Evolution for Everyone: A Review

My wife says she will disown me if I continue to describe every human behavior and every human trait as adaptive. I had better get a separate bank account, because I have just read David Sloan Wilson’s splendid book, Evolution for Everyone: How Darwin’s Theory Can Change the Way We Think about Our Lives (Delacorte, 2007).

Professor Wilson begins by showing how intuitive evolutionary theory really is: Variation plus consequences of that variation plus heredity. A population of moths varies in color (the variation), and some are more subject to predation (the consequence). The offspring of the more cryptic (camouflaged) moths resemble their parents (heredity), so gradually the color of the population drifts toward more crypsis. That’s it. To show his students that they are now experts, Professor Wilson pairs them up and has them conceive possible reasons why infanticide may be adaptive. If you answered lack of resources, poor quality of offspring, and uncertain parentage, you are an expert evolutionist and ready to read the book.
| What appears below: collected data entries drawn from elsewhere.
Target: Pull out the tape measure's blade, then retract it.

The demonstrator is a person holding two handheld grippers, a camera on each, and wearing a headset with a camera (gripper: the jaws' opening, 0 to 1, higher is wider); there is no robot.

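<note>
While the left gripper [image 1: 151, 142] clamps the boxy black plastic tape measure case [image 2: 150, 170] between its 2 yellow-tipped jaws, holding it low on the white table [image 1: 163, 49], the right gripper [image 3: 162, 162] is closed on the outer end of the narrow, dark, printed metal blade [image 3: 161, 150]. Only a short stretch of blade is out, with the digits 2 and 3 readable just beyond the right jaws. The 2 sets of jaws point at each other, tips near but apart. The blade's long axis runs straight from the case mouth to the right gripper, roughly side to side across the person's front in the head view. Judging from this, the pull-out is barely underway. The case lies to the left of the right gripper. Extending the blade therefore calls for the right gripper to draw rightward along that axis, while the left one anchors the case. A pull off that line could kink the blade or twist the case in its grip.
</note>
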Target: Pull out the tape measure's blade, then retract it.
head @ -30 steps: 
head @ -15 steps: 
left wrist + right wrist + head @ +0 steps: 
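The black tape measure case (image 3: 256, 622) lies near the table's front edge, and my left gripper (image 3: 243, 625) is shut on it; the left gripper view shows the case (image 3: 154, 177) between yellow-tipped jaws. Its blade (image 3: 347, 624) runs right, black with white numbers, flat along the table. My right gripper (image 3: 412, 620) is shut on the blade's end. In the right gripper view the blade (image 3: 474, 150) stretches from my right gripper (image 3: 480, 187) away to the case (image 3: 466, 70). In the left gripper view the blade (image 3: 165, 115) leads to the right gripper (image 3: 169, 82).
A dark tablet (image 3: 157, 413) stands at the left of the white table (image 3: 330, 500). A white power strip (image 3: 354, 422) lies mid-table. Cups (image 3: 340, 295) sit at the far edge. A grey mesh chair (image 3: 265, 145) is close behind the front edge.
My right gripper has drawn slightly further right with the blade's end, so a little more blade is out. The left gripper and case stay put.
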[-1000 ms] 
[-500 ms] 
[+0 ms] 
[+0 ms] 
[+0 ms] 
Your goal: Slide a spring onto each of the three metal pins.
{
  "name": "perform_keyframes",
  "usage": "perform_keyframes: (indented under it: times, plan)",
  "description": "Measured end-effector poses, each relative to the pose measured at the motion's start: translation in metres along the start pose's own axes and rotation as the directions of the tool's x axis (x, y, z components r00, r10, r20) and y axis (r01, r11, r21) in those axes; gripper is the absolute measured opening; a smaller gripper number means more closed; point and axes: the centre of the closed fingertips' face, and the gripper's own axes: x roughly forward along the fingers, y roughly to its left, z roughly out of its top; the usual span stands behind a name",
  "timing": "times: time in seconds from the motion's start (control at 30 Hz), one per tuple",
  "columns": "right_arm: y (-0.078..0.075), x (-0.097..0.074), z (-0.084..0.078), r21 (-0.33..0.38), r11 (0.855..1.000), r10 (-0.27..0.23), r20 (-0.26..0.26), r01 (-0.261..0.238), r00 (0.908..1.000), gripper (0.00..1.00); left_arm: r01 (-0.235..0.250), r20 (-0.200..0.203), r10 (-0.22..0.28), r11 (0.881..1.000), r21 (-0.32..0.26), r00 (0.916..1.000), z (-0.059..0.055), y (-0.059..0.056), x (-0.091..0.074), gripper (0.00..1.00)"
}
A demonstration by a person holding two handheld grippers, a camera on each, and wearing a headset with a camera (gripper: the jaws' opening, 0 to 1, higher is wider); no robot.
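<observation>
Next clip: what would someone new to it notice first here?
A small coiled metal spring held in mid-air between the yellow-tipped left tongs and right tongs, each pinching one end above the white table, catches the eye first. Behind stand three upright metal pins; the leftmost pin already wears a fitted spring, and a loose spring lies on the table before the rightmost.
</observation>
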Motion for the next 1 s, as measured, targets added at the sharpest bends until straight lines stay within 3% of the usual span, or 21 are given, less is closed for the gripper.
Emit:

If there is an underlying theme to the book, it is that organisms cooperate at all levels as much as they compete. Indeed, Professor Wilson devotes many pages to between-group selection and applies it to human interactions at the inter-tribal and international levels. He notes that selfishness is easily recognizable in individuals but not so easy to see in nations. Certain utterances that might be called patriotic are in fact selfish and would be so recognized at the individual level but are praised at the national level. His fervent hope is that an understanding of evolutionary theory will somehow limit selfish behavior among nations. Though we have expanded the meaning of tribe to nation or language group, we may have to expand it to all of humanity before this vision comes true, and I am not quite so optimistic about that possibility.
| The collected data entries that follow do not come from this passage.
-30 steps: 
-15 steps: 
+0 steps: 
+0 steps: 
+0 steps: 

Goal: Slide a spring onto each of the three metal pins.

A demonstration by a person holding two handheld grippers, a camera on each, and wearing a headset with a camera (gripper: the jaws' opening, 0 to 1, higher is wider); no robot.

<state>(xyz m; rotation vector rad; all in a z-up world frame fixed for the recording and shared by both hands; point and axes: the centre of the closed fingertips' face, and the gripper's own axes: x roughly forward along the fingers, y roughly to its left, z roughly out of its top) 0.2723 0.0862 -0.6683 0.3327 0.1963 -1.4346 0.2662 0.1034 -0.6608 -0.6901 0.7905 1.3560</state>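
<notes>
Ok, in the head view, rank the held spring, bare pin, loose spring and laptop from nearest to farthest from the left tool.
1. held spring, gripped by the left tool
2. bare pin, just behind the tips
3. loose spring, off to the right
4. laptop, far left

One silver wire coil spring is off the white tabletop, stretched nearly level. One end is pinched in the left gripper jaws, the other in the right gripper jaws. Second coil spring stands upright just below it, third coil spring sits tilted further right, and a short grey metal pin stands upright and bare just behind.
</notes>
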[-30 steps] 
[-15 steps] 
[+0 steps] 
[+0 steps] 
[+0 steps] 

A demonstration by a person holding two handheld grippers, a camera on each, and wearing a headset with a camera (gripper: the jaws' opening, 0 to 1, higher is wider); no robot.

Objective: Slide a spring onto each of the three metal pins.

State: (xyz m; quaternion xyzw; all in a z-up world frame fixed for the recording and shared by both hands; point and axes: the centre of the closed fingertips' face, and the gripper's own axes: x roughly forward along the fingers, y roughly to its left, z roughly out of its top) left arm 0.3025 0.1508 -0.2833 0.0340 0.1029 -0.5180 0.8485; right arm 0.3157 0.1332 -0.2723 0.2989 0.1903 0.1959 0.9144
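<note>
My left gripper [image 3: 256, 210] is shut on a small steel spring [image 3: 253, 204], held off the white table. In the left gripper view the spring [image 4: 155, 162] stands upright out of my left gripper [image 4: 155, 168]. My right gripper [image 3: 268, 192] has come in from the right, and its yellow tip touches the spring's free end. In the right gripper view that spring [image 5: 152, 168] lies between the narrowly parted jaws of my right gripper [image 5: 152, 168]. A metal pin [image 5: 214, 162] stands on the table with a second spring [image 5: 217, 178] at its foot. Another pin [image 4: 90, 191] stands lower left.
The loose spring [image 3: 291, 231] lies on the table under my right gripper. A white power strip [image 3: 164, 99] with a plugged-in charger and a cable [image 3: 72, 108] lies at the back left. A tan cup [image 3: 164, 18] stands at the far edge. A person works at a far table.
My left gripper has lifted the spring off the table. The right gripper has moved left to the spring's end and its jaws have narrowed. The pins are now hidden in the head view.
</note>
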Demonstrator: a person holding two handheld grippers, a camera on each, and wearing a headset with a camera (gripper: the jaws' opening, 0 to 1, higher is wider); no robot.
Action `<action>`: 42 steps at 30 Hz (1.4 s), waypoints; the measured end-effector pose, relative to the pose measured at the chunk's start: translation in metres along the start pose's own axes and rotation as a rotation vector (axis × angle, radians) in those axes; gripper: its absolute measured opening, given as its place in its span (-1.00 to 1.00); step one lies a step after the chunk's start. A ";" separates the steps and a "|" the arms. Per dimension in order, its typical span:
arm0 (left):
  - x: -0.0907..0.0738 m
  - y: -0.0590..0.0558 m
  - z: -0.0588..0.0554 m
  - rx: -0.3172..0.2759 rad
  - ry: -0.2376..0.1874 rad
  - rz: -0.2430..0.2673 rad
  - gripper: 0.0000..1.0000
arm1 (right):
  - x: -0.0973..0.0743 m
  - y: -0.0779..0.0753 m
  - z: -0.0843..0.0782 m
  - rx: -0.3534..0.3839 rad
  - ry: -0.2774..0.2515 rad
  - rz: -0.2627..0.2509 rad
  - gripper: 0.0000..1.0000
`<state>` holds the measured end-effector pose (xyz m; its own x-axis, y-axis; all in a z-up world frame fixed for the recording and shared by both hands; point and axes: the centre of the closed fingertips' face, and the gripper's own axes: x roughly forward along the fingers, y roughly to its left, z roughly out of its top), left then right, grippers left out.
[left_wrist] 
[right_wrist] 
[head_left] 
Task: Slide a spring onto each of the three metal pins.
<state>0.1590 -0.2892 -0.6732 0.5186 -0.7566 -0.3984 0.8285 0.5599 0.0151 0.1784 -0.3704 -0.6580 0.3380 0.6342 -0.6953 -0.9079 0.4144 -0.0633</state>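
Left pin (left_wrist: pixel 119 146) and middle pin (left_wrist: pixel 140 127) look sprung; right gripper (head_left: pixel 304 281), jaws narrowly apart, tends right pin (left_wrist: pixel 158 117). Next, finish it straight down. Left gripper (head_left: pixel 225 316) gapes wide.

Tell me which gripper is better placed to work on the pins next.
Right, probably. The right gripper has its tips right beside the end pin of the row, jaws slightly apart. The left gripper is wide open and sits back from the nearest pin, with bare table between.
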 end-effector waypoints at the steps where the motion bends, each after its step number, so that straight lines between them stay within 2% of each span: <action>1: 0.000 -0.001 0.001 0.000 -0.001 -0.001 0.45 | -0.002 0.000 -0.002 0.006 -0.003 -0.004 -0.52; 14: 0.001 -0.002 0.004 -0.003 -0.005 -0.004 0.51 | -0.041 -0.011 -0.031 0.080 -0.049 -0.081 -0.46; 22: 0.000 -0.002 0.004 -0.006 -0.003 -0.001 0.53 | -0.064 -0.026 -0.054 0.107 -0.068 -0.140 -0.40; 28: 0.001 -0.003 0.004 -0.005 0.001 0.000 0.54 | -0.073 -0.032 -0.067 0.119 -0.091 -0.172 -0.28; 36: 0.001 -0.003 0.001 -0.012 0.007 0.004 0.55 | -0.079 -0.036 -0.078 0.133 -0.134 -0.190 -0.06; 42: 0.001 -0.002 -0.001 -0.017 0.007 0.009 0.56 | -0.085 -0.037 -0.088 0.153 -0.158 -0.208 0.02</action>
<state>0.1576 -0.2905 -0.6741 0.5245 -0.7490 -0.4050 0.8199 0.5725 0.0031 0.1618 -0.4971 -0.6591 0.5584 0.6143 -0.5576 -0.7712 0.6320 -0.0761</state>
We talk of an ivory tower; Professor Wilson sees an array of disconnected ivory towers, which he calls the ivory archipelago. Each tower represents an academic discipline, and the towers are connected loosely if at all. Too many of the inhabitants of the towers are wholly unaware of evolutionary theory and as a result make elementary mistakes. Every few years, it seems, Professor Wilson discovers one of these fields and, in a remarkable display of virtuosity, finds a way to apply evolutionary theory to one of the towers in the archipelago.
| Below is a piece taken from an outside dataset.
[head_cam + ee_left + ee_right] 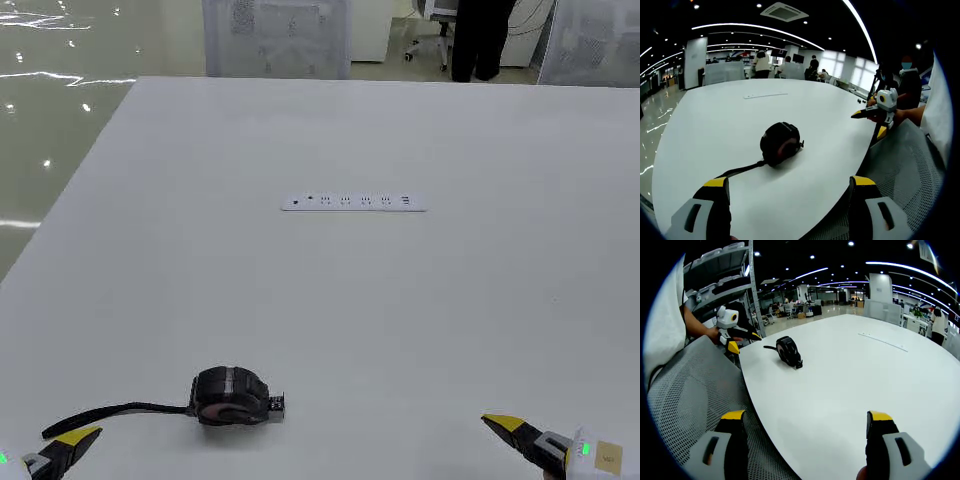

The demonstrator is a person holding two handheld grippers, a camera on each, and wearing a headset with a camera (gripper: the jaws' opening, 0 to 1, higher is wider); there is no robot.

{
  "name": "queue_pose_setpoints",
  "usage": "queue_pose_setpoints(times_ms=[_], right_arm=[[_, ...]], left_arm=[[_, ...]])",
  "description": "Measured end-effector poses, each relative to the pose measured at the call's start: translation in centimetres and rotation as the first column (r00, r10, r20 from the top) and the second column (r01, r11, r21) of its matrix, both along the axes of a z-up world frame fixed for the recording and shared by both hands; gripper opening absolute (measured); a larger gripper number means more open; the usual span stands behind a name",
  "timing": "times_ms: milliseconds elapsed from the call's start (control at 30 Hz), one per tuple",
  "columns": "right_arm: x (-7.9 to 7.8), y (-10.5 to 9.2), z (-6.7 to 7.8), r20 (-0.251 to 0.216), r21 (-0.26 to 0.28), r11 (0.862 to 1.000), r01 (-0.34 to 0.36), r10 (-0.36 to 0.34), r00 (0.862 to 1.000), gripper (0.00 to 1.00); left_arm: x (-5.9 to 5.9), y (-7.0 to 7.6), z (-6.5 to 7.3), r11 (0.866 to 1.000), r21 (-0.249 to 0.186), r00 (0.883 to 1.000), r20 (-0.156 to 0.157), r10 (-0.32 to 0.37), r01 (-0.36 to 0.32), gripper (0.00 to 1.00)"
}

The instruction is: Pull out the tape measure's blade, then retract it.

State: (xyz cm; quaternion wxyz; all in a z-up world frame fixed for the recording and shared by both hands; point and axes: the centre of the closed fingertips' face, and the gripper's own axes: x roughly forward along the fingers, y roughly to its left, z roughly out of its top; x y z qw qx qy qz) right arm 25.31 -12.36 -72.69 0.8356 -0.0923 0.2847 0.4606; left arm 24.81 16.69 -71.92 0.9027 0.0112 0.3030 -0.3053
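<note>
A black tape measure [230, 396] lies on the white table [350, 290] near its front edge, its wrist strap [110, 412] trailing to the left and its blade tip at its right end. In the left gripper view the tape measure [780, 143] sits just ahead of my open left gripper [788, 195]. That gripper's yellow tip [72, 438] shows at the bottom left of the head view, close to the strap's end. My right gripper [802, 427] is open over the table edge, far from the tape measure [789, 351]; its tip [510, 426] shows at the bottom right.
A white power strip [353, 203] lies flat at mid-table. Mesh chairs [277, 38] stand beyond the far edge, and a person [482, 38] stands at the back. A mesh chair seat [685, 390] is below the right gripper.
</note>
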Motion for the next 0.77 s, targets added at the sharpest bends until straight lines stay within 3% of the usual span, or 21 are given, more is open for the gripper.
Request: queue_pose_setpoints(times_ms=[767], right_arm=[[0.01,0.17,0.02,-0.003,0.002,1.0,-0.002,0.002,1.0,0.94]], left_arm=[[0.23,-0.02,0.01,1.0,0.002,1.0,0.001,-0.01,0.01,0.96]])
Here is one example of how Professor Wilson operates: Perhaps because I teach a design course to freshmen, I was especially interested by a chapter on teamwork. One of our goals is to teach teamwork, and we are confident that teams perform better and more creatively than individuals. I was as dismayed as Professor Wilson to read disparaging comments about groupthink and team performance. We are social animals, he says, and evolutionary theory suggests that we should perform well in teams. He read the literature, suspected that the results were skewed by tasks that were too easy, put together a small team, and devised an experiment that distinguished between hard and easy tasks. The result: Teams performed better than individuals on hard tasks, except for one case where an individual essentially commandeered a team and imposed his will (in my class, we call such individuals overachievers, and we do not mean that as a compliment).

I liked Professor Wilson’s approach to religion, though I occasionally thought he sounded defensive; he shows preliminary evidence that religious behavior is adaptive, no matter what supernatural baggage is attached, and that facile explanations such as fear of death are wrong. I wish I were as sanguine about the John Templeton Foundation, which supports a dialog between science and religion – as long as they are reconciled. (See, for example, John Horgan’s article in The Chronicle of Higher Education, and Alexander Saxton’s in Free Inquiry.)

A reviewer’s job is to heap praise when due but also to criticize. I liked the way Professor Wilson went out of his way to share credit for his discoveries and indeed to boast about the accomplishments of others, but I thought there was too much bio- and autobiography in the book. Even though I know Professor Wilson slightly (having spent a week with him and his family and around 150 of our closest friends at a conference on a comparatively remote island), I found the autobiography in the second-last chapter completely out of place, as were many too-personal paragraphs elsewhere. The index looked good, but when I tried to look up some key words, I could not find selection, group selection, moth, and others. I thought also that he should have defined such terms as autosome, metastasis, meiosis, and maybe even facultative as it is used in biology.

This morning, just as I was finishing the book, I heard the Administrator of NASA interviewed on the radio. He allowed that global warming may indeed be a fact, but that there is no reason to believe that the present climate is the best possible climate, and maybe we therefore need not do anything about global warming. Any evolutionist who has read this book will be able to say with some confidence, “There is no ‘best’ climate. There is only the climate we are adapted to right now. If that climate changes, then we will very likely become maladapted.”

Let us hope that Darwin’s theory “changes the way we think about our lives.”

References.

John Horgan, “The Templeton Foundation: A Skeptic’s Take,” reprinted at http://www.edge.org/3rd_culture/horgan06/horgan06_index.html .

Alexander Saxton, “‘Sir John’ Templeton’s Foundation and the New Trinitarianism,” Free Inquiry, June/July, 2007, pp. 27-34.